• _Work request_
All of the data must be printed exactly; please include every line.

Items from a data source
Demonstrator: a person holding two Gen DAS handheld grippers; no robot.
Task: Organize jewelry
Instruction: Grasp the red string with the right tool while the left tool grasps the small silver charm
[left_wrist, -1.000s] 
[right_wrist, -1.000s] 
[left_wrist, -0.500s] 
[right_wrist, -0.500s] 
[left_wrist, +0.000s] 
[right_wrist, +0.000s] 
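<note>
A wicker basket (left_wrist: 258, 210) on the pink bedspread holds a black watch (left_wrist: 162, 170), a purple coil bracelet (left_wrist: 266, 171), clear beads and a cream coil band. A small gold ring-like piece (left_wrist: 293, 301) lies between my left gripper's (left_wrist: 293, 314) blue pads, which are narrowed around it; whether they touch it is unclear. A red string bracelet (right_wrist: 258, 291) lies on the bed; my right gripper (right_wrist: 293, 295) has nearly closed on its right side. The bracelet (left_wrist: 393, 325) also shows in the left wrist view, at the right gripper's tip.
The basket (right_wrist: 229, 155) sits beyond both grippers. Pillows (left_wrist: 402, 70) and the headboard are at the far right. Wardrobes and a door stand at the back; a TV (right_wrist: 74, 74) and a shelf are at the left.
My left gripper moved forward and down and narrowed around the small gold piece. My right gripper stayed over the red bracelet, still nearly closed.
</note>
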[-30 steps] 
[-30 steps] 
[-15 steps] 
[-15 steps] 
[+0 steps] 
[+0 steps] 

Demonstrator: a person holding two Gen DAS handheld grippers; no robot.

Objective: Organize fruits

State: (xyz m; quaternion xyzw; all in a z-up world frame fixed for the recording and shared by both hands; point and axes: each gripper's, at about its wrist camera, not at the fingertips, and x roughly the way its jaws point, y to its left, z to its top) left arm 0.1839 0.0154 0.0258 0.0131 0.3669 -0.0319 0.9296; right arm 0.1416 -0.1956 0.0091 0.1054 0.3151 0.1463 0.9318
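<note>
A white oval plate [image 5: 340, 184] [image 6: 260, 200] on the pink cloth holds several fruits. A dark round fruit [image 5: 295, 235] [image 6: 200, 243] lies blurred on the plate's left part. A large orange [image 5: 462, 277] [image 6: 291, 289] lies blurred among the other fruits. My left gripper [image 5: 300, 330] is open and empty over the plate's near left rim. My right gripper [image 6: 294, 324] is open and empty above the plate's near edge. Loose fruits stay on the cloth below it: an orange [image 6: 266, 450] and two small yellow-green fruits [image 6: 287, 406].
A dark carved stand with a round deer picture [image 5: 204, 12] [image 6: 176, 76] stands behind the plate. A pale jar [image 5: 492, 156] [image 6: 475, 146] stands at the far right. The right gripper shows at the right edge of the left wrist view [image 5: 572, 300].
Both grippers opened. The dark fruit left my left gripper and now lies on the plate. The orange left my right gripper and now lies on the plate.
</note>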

• _Answer section_
Demonstrator: a person holding two Gen DAS handheld grippers; no robot.
Task: Organize jewelry
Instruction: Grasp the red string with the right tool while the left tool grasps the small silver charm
[left_wrist, -1.000s] 
[right_wrist, -1.000s] 
[left_wrist, -0.500s] 
[right_wrist, -0.500s] 
[left_wrist, +0.000s] 
[right_wrist, +0.000s] 
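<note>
A wicker basket (left_wrist: 258, 210) on the pink bedspread holds a black watch (left_wrist: 162, 170), a purple coil bracelet (left_wrist: 266, 171), clear beads and a cream coil band. A small gold ring-like piece (left_wrist: 293, 301) lies between my left gripper's (left_wrist: 293, 314) blue pads, which are narrowed around it; whether they touch it is unclear. A red string bracelet (right_wrist: 258, 291) lies on the bed; my right gripper (right_wrist: 293, 295) has nearly closed on its right side. The bracelet (left_wrist: 393, 325) also shows in the left wrist view, at the right gripper's tip.
The basket (right_wrist: 229, 155) sits beyond both grippers. Pillows (left_wrist: 402, 70) and the headboard are at the far right. Wardrobes and a door stand at the back; a TV (right_wrist: 74, 74) and a shelf are at the left.
My left gripper moved forward and down and narrowed around the small gold piece. My right gripper stayed over the red bracelet, still nearly closed.
</note>
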[-30 steps] 
[-30 steps] 
[-15 steps] 
[-15 steps] 
[+0 steps] 
[+0 steps] 

Demonstrator: a person holding two Gen DAS handheld grippers; no robot.

Objective: Organize fruits

State: (xyz m; quaternion xyzw; all in a z-up world frame fixed for the recording and shared by both hands; point and axes: each gripper's, at about its wrist camera, not at the fingertips, and x roughly the way its jaws point, y to its left, z to its top) left arm 0.1839 0.0154 0.0258 0.0131 0.3669 -0.0319 0.9296; right arm 0.1416 -0.1956 0.0091 0.1054 0.3151 0.1463 0.9318
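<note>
A white oval plate [image 5: 340, 184] [image 6: 260, 200] on the pink cloth holds several fruits. A dark round fruit [image 5: 295, 235] [image 6: 200, 243] lies blurred on the plate's left part. A large orange [image 5: 462, 277] [image 6: 291, 289] lies blurred among the other fruits. My left gripper [image 5: 300, 330] is open and empty over the plate's near left rim. My right gripper [image 6: 294, 324] is open and empty above the plate's near edge. Loose fruits stay on the cloth below it: an orange [image 6: 266, 450] and two small yellow-green fruits [image 6: 287, 406].
A dark carved stand with a round deer picture [image 5: 204, 12] [image 6: 176, 76] stands behind the plate. A pale jar [image 5: 492, 156] [image 6: 475, 146] stands at the far right. The right gripper shows at the right edge of the left wrist view [image 5: 572, 300].
Both grippers opened. The dark fruit left my left gripper and now lies on the plate. The orange left my right gripper and now lies on the plate.
</note>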

This exercise has been worked through to completion.